With the help of spatially extended models many novel mechanisms promoting diversity and stability have been found and intrinsic dynamics uncovered, but there are avenues relevant to real ecosystems still unexplored. In this study we used different diffusion constants for different species but all within the same order of magnitude, with no definite qualitative change in stability properties compared to constant diffusion rates. It is still unclear how a larger spread in species mobility, larger spread in diffusion constants, would effect stability. This, both because of the very slight nudge towards unsynchronised dynamics and since spatial patterning in reaction diffusion systems tend to appear in systems where the components have a large spread in diffusion constants. We can speculate that spatial species patterning might appear in such systems. Varying the diffusion constants between grid-points is also a direction left unexplored. Varying constants can represent varying distance, some natural obstacle, a road or systems with internal dynamics connected to surrounding ecosystems. With varying diffusion constants we can therefore both study “unsymmetrical” habitats where interactions between local areas differ as well as how local disturbances might affect an ecosystem and connected ecosystems.

Left for future work is also varying the standard deviation of interaction strength *σ* over the grid. The inverse interaction strength can be interpreted as a proxy for available habitat, since a reduction of available space will force the existing species closer together and to interact more which is an increase in *σ*. Thus, with different *σ* we can model a grid with different local habitat sizes as well as a system’s response to local habitat losses if perturbing one or some of the *σ* at a time.

## Conclusion

A large ecosystem can have internal spatial heterogeneity in local species abundances. Although, many insights into ecosystems’ functioning and stability have been gained through studies where such heterogeneity is averaged out, in this study we find that adding this possibility promotes ecosystem robustness and diversity.

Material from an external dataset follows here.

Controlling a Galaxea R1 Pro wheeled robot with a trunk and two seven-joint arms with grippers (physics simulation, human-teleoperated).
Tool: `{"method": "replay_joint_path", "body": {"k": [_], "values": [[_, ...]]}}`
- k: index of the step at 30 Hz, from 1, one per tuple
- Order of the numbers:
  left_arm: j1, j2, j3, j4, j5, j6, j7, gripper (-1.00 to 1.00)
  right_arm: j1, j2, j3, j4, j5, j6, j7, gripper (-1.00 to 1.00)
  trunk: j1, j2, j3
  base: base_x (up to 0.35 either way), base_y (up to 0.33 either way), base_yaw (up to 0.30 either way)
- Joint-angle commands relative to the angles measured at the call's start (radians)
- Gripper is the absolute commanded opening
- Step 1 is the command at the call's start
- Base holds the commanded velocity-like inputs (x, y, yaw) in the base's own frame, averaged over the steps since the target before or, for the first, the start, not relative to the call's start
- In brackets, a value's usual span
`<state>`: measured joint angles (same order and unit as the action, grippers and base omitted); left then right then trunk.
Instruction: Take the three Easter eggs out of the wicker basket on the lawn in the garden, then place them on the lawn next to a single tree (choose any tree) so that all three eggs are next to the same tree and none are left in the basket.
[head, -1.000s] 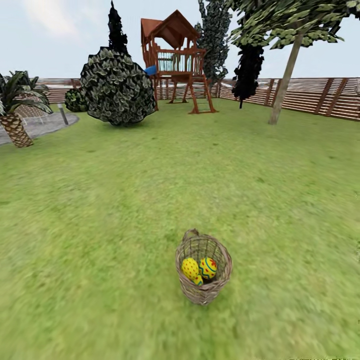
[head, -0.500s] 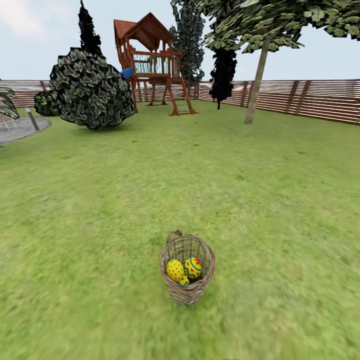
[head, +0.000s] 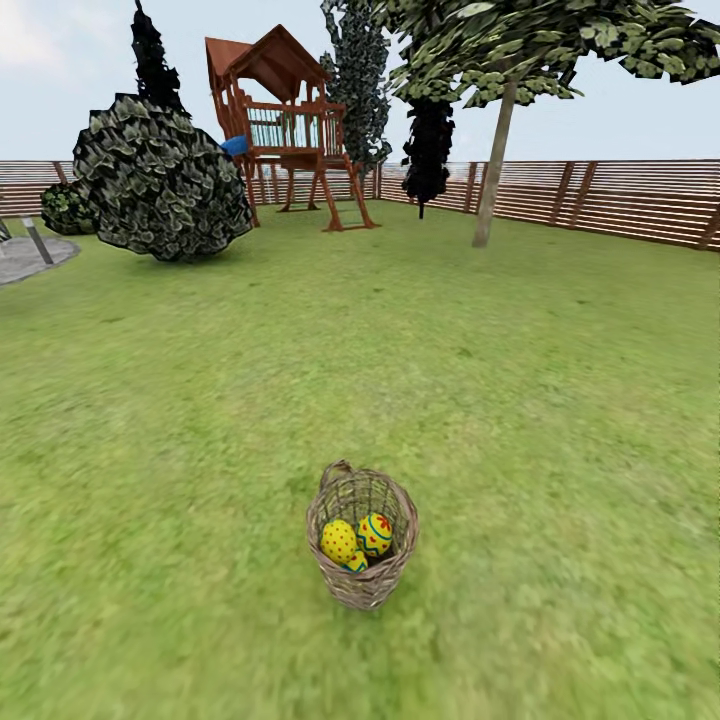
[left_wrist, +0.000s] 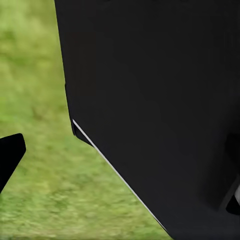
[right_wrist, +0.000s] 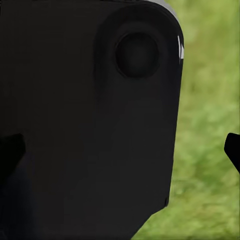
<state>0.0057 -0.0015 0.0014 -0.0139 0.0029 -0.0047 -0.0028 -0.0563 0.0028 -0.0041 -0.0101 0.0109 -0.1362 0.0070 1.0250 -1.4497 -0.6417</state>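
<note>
Honestly, you can't tell if your pincers are spread or pressed together; dark robot parts block both wrist views. The wicker basket (head: 362, 548) sits on the lawn (head: 200, 420) just ahead, Easter eggs (head: 355, 540) inside. The tree (head: 494, 165) stands far off, so nothing is done yet.

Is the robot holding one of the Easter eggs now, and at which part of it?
No egg is held. The Easter eggs lie inside the wicker basket on the lawn, with no gripper near them.
</note>
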Motion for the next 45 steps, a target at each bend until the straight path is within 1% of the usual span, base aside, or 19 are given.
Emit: {"method": "replay_joint_path", "body": {"k": [1, 6, 17, 28, 45], "values": [[0.000, 0.000, 0.000, -0.001, 0.000, -0.001, 0.000, 1.00, 0.000, 0.000, -0.001, 0.001, 0.001, -0.003, 0.001, 1.00, 0.000, 0.000, -0.001, 0.000, 0.000, -0.002], [0.000, 0.000, 0.000, -0.001, 0.000, -0.001, 0.000, 1.00, 0.000, 0.000, -0.001, 0.001, 0.003, -0.003, 0.001, 1.00, 0.000, 0.000, -0.001, 0.000, 0.060, -0.001], [0.000, -0.001, 0.000, -0.001, 0.000, -0.001, 0.000, 1.00, 0.000, 0.000, -0.001, 0.001, 0.004, -0.003, 0.001, 1.00, 0.000, 0.000, -0.001, 0.000, 0.257, -0.027], [0.001, -0.002, 0.000, -0.001, 0.000, -0.001, 0.000, 1.00, 0.000, 0.000, -0.002, 0.001, 0.004, -0.003, 0.001, 1.00, 0.000, 0.000, -0.001, 0.032, 0.273, -0.271], [0.001, -0.002, 0.000, -0.001, 0.000, -0.001, 0.000, 1.00, 0.000, 0.000, -0.002, 0.001, 0.004, -0.003, 0.001, 1.00, 0.000, 0.000, -0.001, 0.235, 0.208, -0.285]]}}
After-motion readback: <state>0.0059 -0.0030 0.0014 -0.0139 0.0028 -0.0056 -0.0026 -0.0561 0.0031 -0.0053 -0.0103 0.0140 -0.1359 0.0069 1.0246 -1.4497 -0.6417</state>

We add the possibility of abundance heterogeneity by modelling an ecosystem as collection of communities connected by dispersal. In this spatially resolved system a limit of complexity for stability is no longer a limit to qualitative change or collapse. With the connected space acting as a buffer harbouring unsynchronised local abundances, global abundances are kept constant beyond stability limits of spatially homogeneous systems. We also found that spatially extended systems have lower variability in abundance fluctuations and the ability to avoid extinctions by local species oscillations, thus promoting high diversity. The increase in dynamical possibilities and combinations is a source of robustness for the global system. This repertoire of dynamics is maximal at intermediate dispersal which we therefore find to promote the most robust ecosystems.